[WHAT YOU ARE ASKED TO DO]
From the first line below to the last, reproduce the material exactly and leave out the images.

▼

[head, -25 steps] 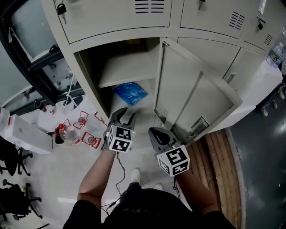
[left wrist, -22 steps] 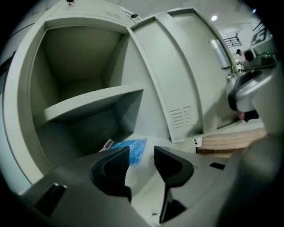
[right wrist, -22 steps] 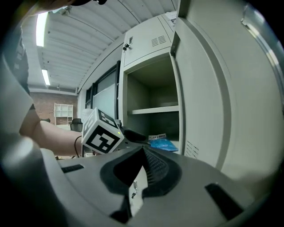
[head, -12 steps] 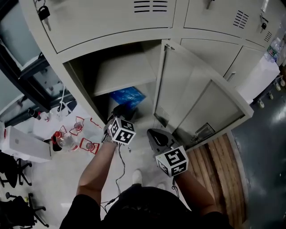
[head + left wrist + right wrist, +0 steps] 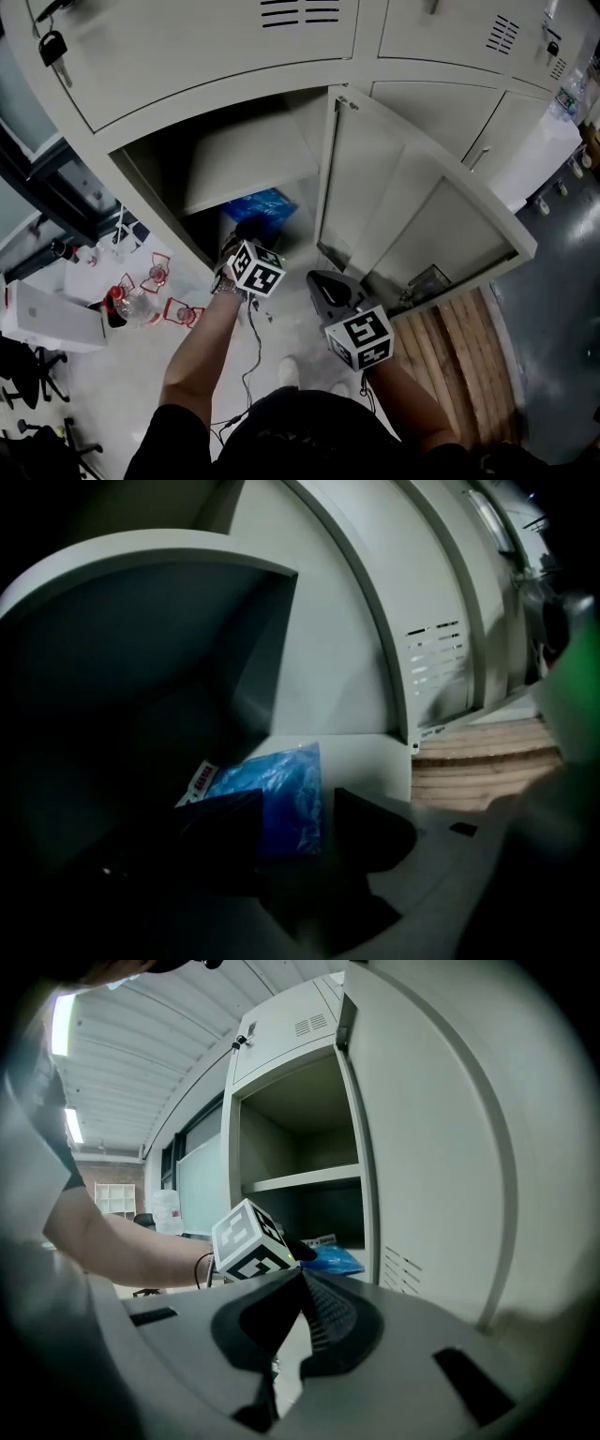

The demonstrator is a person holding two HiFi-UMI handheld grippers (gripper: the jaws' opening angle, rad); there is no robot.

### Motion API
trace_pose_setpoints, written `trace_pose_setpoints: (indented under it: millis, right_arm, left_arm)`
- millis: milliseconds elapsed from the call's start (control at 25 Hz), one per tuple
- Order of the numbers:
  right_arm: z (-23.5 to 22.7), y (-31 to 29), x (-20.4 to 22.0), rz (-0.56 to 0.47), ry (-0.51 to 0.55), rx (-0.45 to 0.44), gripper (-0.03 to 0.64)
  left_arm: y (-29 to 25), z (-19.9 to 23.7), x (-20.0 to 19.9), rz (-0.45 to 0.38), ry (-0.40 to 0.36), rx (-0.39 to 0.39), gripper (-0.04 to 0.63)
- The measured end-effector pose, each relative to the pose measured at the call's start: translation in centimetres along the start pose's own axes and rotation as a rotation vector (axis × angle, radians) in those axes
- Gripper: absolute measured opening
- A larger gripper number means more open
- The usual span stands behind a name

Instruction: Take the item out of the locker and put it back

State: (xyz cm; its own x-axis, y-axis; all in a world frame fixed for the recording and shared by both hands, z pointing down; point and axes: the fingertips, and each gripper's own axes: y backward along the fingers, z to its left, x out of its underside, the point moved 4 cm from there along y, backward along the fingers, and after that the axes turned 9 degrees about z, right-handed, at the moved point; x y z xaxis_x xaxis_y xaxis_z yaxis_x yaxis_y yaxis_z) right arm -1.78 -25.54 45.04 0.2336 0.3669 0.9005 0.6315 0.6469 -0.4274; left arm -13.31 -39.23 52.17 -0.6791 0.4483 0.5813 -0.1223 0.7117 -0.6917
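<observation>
A blue plastic bag (image 5: 260, 204) lies on the floor of the open locker's lower compartment, under the shelf (image 5: 246, 167). My left gripper (image 5: 246, 231) reaches into that compartment, its marker cube (image 5: 256, 269) just outside. In the left gripper view the left gripper (image 5: 295, 829) has its jaws opening, and the blue bag (image 5: 277, 794) lies just beyond and between the dark tips, not pressed. My right gripper (image 5: 316, 278) hangs outside the locker near the open door (image 5: 403, 202). In the right gripper view the right gripper (image 5: 302, 1279) is shut with nothing in it, and the bag (image 5: 333, 1260) shows past the left cube (image 5: 251, 1239).
The locker door swings out to the right. On the floor at left stand bottles and red-framed glasses (image 5: 141, 292) and a white box (image 5: 52, 319). A wooden pallet (image 5: 469, 352) lies at right. Keys (image 5: 52, 47) hang from the upper locker door.
My left gripper has moved forward from in front of the locker into the lower compartment, up to the blue bag. The right gripper has stayed where it was.
</observation>
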Motion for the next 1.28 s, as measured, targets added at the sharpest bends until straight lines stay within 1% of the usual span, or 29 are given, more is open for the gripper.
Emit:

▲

[EXERCISE RESULT]
[head, -25 steps] 
[left wrist, -22 steps] 
[right wrist, -22 steps] 
[head, -12 steps] 
[head + left wrist + right wrist, +0 steps] 

The demonstrator is a person holding two HiFi-UMI handheld grippers (gripper: the jaws' opening angle, rad); there is no robot.

### Motion API
trace_pose_setpoints, written `trace_pose_setpoints: (indented under it: millis, right_arm, left_arm)`
- millis: milliseconds elapsed from the call's start (control at 25 Hz), one per tuple
- Order of the numbers:
  right_arm: z (-23.5 to 22.7), y (-31 to 29), x (-20.4 to 22.0), rz (-0.56 to 0.47), ry (-0.51 to 0.55), rx (-0.45 to 0.44), gripper (-0.03 to 0.64)
  left_arm: y (-29 to 25), z (-19.9 to 23.7), x (-20.0 to 19.9), rz (-0.45 to 0.38), ry (-0.40 to 0.36), rx (-0.39 to 0.39), gripper (-0.04 to 0.63)
- The measured end-effector pose, each relative to the pose measured at the call's start: translation in centimetres along the start pose's own axes and rotation as a rotation vector (axis × angle, radians) in those axes
- Gripper: absolute measured opening
- A larger gripper number means more open
- The usual span stands behind a name

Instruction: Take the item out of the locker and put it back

State: (xyz cm; its own x-axis, y-axis; all in a world frame fixed for the recording and shared by both hands, z pointing down; point and axes: the fingertips, and each gripper's own axes: y backward along the fingers, z to its left, x out of its underside, the point moved 4 cm from there along y, backward along the fingers, and after that the axes turned 9 degrees about z, right-handed, at the moved point; x y z xaxis_x xaxis_y xaxis_z yaxis_x yaxis_y yaxis_z) right arm -1.78 -25.54 45.04 0.2336 0.3669 0.9005 0.6315 0.6469 -0.4274; left arm -13.31 -39.23 52.17 -0.6791 0.4483 0.5813 -0.1223 0.7117 -0.6917
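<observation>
A blue plastic bag (image 5: 260, 204) lies on the floor of the open locker's lower compartment, under the shelf (image 5: 246, 167). My left gripper (image 5: 246, 231) reaches into that compartment, its marker cube (image 5: 256, 269) just outside. In the left gripper view the left gripper (image 5: 295, 829) has its jaws opening, and the blue bag (image 5: 277, 794) lies just beyond and between the dark tips, not pressed. My right gripper (image 5: 316, 278) hangs outside the locker near the open door (image 5: 403, 202). In the right gripper view the right gripper (image 5: 302, 1279) is shut with nothing in it, and the bag (image 5: 333, 1260) shows past the left cube (image 5: 251, 1239).
The locker door swings out to the right. On the floor at left stand bottles and red-framed glasses (image 5: 141, 292) and a white box (image 5: 52, 319). A wooden pallet (image 5: 469, 352) lies at right. Keys (image 5: 52, 47) hang from the upper locker door.
My left gripper has moved forward from in front of the locker into the lower compartment, up to the blue bag. The right gripper has stayed where it was.
</observation>
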Motion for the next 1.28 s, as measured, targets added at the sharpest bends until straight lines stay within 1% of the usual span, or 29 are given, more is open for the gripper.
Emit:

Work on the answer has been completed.